A brief ambivalent note: I think of this newsletter as part reading blog, part elliptical diary. Amidst a not-quite bloodless coup, attending to one’s diary can feel frivolous at best, at worst a self-aggrandizing attempt to render inaction as “bearing witness.” One worries about coming across as all talk and no action, especially when seeing people who seemingly have greater access to levers of power like Congressional Democrats post through it instead of, say, doing literally anything.
This is not a #resistance project, it is a personal and curatorial one. Maybe I will look back on the time I spent on this amidst collapse as denial, persisting in little routines when I should have been stationing barricades. But it’s not exactly an either/or thing (people certainly have kept diaries while at the barricades) and despite everything I want to believe it is worthwhile to continue paying close attention to language. It is, after all, a primary concern of the fascists who I expect might rename it the US Department of Portation given their childish fervor to erase all things trans from state speech.
But that may prove to be the defining feature of life under the second Trump administration: For now, to survive and move strategically, we will have to live with the whiplash of having to take the cruelty of men who are not very bright very seriously.
“Welcome to Trump 2.0: Stupid and Evil at the Same Time”, Melissa Gira Grant for The New Republic
Runner-up sentence:
Just because these people are ineffective, conspicuously incompetent goons doesn’t mean they aren’t goons—and doesn’t mean they can be dismissed.
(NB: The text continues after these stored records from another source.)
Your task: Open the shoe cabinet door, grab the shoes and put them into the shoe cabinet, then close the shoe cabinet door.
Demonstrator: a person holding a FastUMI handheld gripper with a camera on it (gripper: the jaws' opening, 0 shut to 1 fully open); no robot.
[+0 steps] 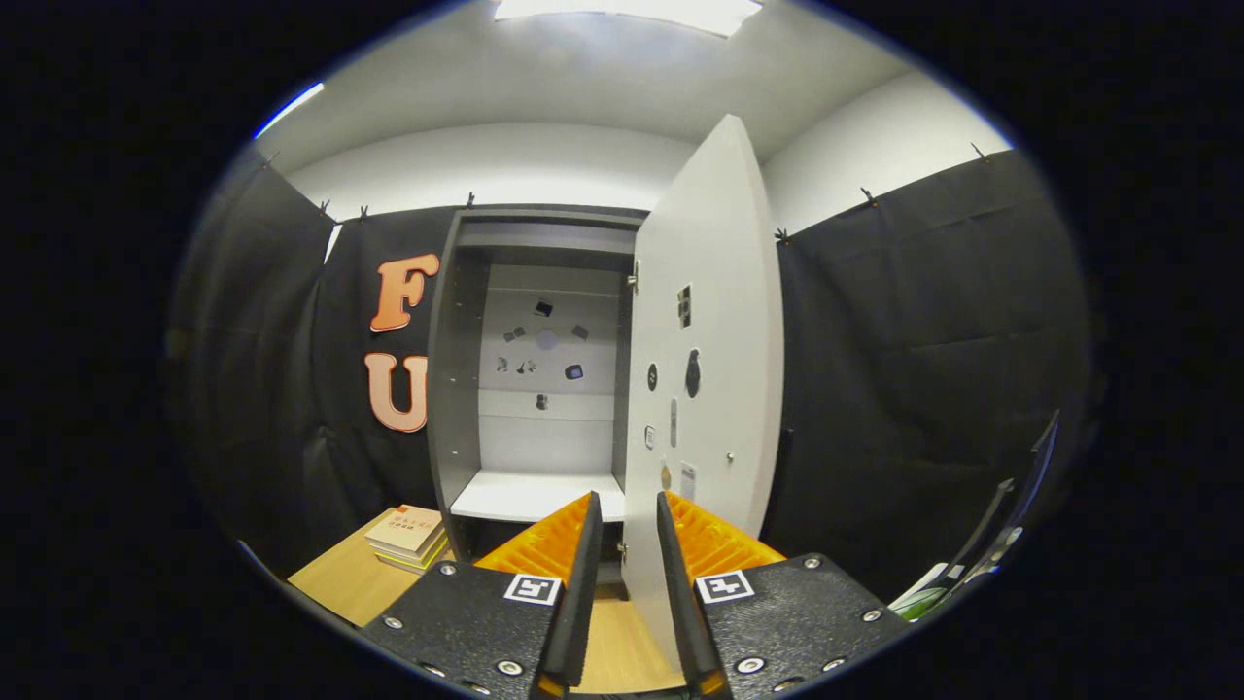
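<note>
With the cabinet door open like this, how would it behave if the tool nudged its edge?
The cabinet door looks like a stiff flat panel, so it probably won't flex. Hinged at the cabinet, it should swing rather than slide. The tool has a narrow gap with the door's edge just ahead.

Shoe cabinet [530, 389] with door [714, 350] swung open; claw [627, 510] empty, fingers slightly parted, straddling the door's edge; books [408, 537] beside cabinet.

Black cloth [914, 369] drapes the booth on both sides of a stack of books [408, 537], clipped along its top edge, with white wall [505, 165] and white ceiling [583, 78] above it. A bright ceiling light panel [632, 10] glows high over the books. The books lie on a light wooden tabletop [340, 583]
</note>
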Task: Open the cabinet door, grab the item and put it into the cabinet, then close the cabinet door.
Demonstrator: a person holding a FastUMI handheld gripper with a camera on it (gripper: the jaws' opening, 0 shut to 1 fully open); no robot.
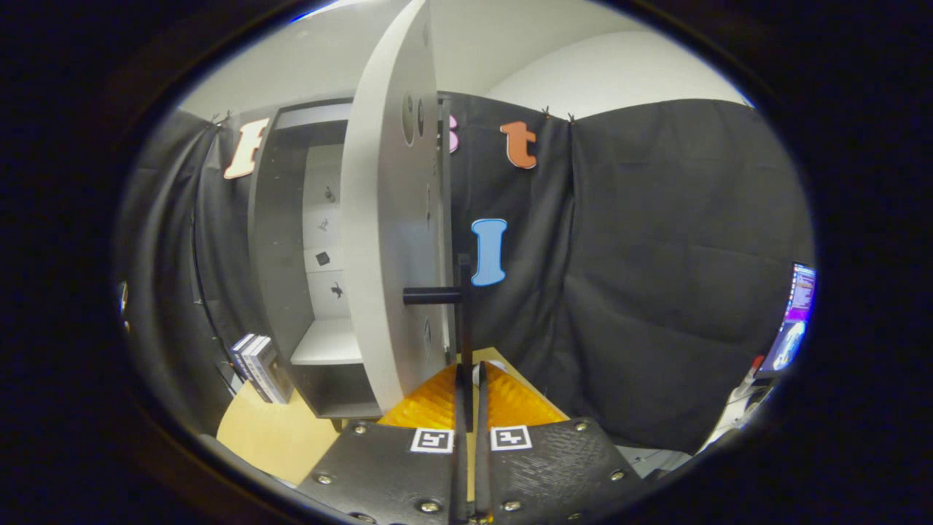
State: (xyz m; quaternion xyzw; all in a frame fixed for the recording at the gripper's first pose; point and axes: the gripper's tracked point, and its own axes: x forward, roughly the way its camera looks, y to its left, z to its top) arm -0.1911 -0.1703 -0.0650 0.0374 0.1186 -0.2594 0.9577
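Observation:
A grey cabinet [280, 240] stands on the table just ahead, and its door [386, 240] is swung open so that I see it nearly edge-on. A dark bar handle [463, 306] sticks out from the door on a short stub. The bar runs down between my fingers. My gripper [470, 375] is shut on this handle, with both fingers pressed close against the bar. Inside the cabinet a pale shelf [328, 343] shows, with nothing on it. A few books [259, 368] stand upright on the table [270, 437], against the cabinet's left side.
Black cloth walls close the booth behind and to the right of the cabinet. A lit monitor [794, 321] stands far off to the right. The wooden table reaches toward me left of my fingers.

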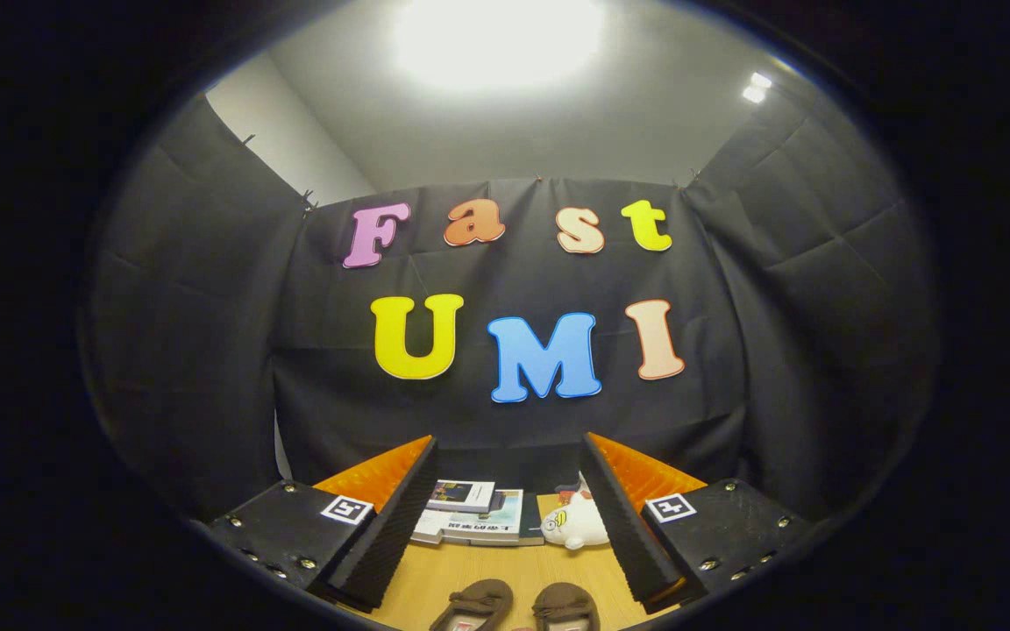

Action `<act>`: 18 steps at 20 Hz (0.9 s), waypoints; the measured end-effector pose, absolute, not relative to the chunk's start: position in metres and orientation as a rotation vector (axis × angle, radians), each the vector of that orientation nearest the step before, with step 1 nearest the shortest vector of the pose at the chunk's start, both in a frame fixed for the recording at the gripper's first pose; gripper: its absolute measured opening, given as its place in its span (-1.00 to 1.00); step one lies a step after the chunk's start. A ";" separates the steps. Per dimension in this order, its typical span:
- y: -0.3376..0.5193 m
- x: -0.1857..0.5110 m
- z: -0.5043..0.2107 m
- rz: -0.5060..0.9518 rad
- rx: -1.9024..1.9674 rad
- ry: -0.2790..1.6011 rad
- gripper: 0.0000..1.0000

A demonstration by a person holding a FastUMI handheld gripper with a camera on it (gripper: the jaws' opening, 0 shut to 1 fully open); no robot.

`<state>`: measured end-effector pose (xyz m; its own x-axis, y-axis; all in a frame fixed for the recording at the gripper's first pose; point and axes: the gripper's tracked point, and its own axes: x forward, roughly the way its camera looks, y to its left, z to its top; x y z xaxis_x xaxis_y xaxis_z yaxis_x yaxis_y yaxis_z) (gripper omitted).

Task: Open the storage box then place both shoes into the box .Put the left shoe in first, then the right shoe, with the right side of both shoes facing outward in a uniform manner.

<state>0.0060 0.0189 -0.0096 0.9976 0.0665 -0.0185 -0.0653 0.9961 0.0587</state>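
Shoes first: a pair of brown soft slip-on shoes with little bows (514, 606) sits side by side on the pale wooden table (435, 578), right down between the fingers of the hand-held gripper (509, 526), close in to the camera with the toes pointing away from it. Which is left and which is right I honestly can't call from here, only the toe halves show.

The hand-held gripper has its fingers spread wide with nothing between them, tilted up so it looks mostly at the booth wall and ceiling light rather than down at the table. My guess is it's just held at a ready height before going for anything, since neither finger touches a shoe or anything else.

Further out, just beyond the fingers, there's a low stack of flat books (470, 515) and right beside it a small white plush toy with a yellow face patch (573, 522), both near the back of the table against the black cloth. Those look like clutter, not part of the job.

The storage box isn't something I can pick out from this angle, so opening it looks like the step not yet done, and the shoes are waiting where they're easy to reach afterwards.
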 end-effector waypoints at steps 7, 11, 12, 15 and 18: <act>0.049 0.007 -0.043 0.132 0.134 0.106 0.95; 0.074 0.004 -0.073 0.193 0.243 0.202 0.95; 0.078 0.004 -0.080 0.202 0.265 0.228 0.95; 0.092 0.002 -0.098 0.221 0.321 0.285 0.96; 0.110 -0.003 -0.118 0.254 0.394 0.348 0.96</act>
<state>-0.0035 0.1099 -0.1176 0.9099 0.3060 -0.2802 -0.1727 0.8933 0.4149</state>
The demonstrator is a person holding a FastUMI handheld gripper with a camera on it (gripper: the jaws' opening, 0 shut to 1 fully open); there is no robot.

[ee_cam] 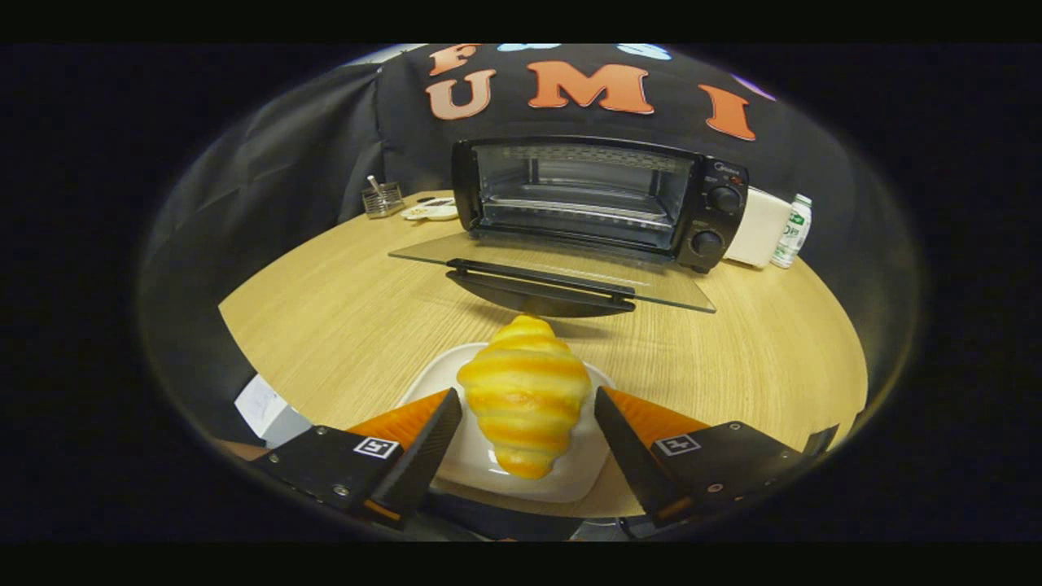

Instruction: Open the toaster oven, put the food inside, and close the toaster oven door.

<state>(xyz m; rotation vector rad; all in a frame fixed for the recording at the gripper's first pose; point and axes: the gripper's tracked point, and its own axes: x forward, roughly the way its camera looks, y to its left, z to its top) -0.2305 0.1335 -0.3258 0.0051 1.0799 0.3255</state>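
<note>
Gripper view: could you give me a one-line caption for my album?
Open gripper straddling a croissant on a white plate, the toaster oven beyond with its glass door down.

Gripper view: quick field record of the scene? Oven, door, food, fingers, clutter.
oven: black toaster oven at the far side of the wooden table, cavity empty
door: glass door folded down flat, open
food: croissant lying on a white plate, just in front of the door
gripper: gripper open, fingers either side of the croissant, not pressing it
clutter: white bottle right of the oven; wire basket to its left
</note>
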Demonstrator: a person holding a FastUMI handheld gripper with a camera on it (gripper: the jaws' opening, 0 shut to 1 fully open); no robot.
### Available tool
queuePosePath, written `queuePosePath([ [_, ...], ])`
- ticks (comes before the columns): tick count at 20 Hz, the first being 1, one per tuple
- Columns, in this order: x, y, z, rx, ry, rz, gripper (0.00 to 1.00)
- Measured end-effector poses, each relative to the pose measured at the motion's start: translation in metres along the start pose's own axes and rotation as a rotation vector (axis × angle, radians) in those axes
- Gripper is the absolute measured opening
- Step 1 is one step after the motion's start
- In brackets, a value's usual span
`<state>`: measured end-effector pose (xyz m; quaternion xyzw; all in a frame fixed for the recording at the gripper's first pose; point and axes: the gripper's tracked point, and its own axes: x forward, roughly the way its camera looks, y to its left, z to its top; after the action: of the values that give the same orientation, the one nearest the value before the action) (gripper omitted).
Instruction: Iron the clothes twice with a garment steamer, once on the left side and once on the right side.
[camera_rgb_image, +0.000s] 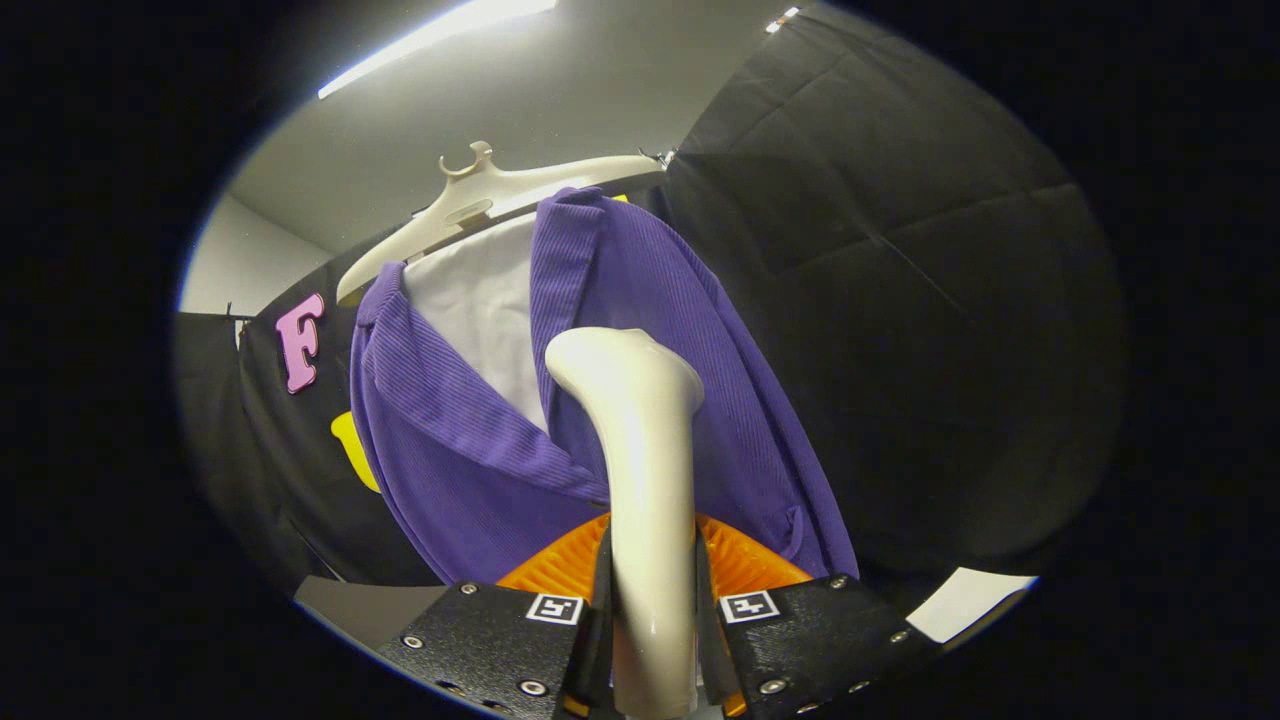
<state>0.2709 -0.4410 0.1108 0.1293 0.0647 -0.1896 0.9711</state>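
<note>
My tongs (652, 610) clamp the cream garment steamer (640, 480) by its handle. Its head points at the purple jacket (640, 330), which hangs on a cream hanger (500, 195) just beyond.

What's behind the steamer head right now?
The hand-held gripper is shut on the steamer. Behind its head hangs the purple jacket, over a white shirt on a hanger. Where the head meets the fabric is covered.

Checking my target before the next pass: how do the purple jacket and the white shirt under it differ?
The purple jacket is ribbed, lies outermost and hangs open; the white shirt is smooth and shows between its lapels. The garment steamer, clamped in the gripper, stands before the jacket, not the shirt. Both hang on one cream hanger.
</note>
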Motion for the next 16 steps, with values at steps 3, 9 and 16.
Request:
queuePosePath([
  [3, -0.009, -0.015, -0.033, 0.011, 0.065, -0.018, 0.35],
  [9, -0.015, -0.034, -0.101, 0.007, 0.180, -0.054, 0.35],
  [16, -0.015, -0.054, -0.149, -0.024, 0.227, -0.103, 0.36],
])
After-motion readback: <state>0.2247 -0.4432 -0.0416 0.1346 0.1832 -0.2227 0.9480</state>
Sorry, I could barely get through Kissick’s orgy of grievances.
A letter to the editor of Harper’s by David Velasco
As seen on Bluesky.
This scene and the punk stance in general are riddled with self-hate, which is always reflexive, and anytime you conclude that life stinks and the human race mostly amounts to a pile of shit, you’ve got the perfect breeding ground for fascism.
“The White Noise Supremacists”, Lester Bangs for The Village Voice
Anna Delvey is a mecha
“Meet the Mech Suits”, Cat and Girl by Dorothy Gambrell
Submitted by Sam.
If you don’t follow the artworld, you could be forgiven for thinking there is an evident lack of seriousness in the way they choose and approach their subjects.
“Into the Artworld”, Theodore L. Prescott for Image
The fact that two different journalists tried to conjure animalistic arousal from the same threadbare material of Penelope Cruz performing an identical routine, wearily eating a steak in front of them like a sad lioness in a zoo, is a really incredible testimony to how this whole thing worked.
“What Was the Horny Profile?”, Anna Merlan for Flaming Hydra
These findings are remarkable, but North American turtles do not have the same cloacal superpowers.
“No, overwintering turtles don’t breathe through their butts: Getting to the bottom of a popular misconception”, Grégory Bulté for The Conversation
Submitted by Danielle.
Few comedies set episodes in ICE detention centers, but few comedies have the élan of “Mo.”
Review of the TV show Mo by Margaret Lyons for The New York Times
“Almost nobody [in the study] had the ability to voluntarily move their ears, so our results are not related to a person’s ability to do this,” said Schröer, although he noted other research has shown people can learn to move their ears.
“‘A neural fossil’: human ears try to move when listening, scientists say”, Nicola Davis for The Guardian
Submitted by Justin.
Your classically damp commercial experiences have a sort of terroir to them, a signature that marks a confluence of circumstances and time- and place-specific appetites; I have carried with me for decades the peculiar smell, less that of cigarette smoke than cigarette smoke in hair, that I remember from a baseball card show at a Ramada Inn that I attended as a kid.
“The Future Is Too Easy”, David Roth for Defector
Some other bangers:
There is something unstable at the most basic level about any space with too much capitalism happening in it.
(What a lede!!)
Climbing the food chain at CES was an escalating process of getting lost.
These are real businesses, but in this ecosystem they are effectively plankton—small organisms that are integral to the broader system's survival and mostly food.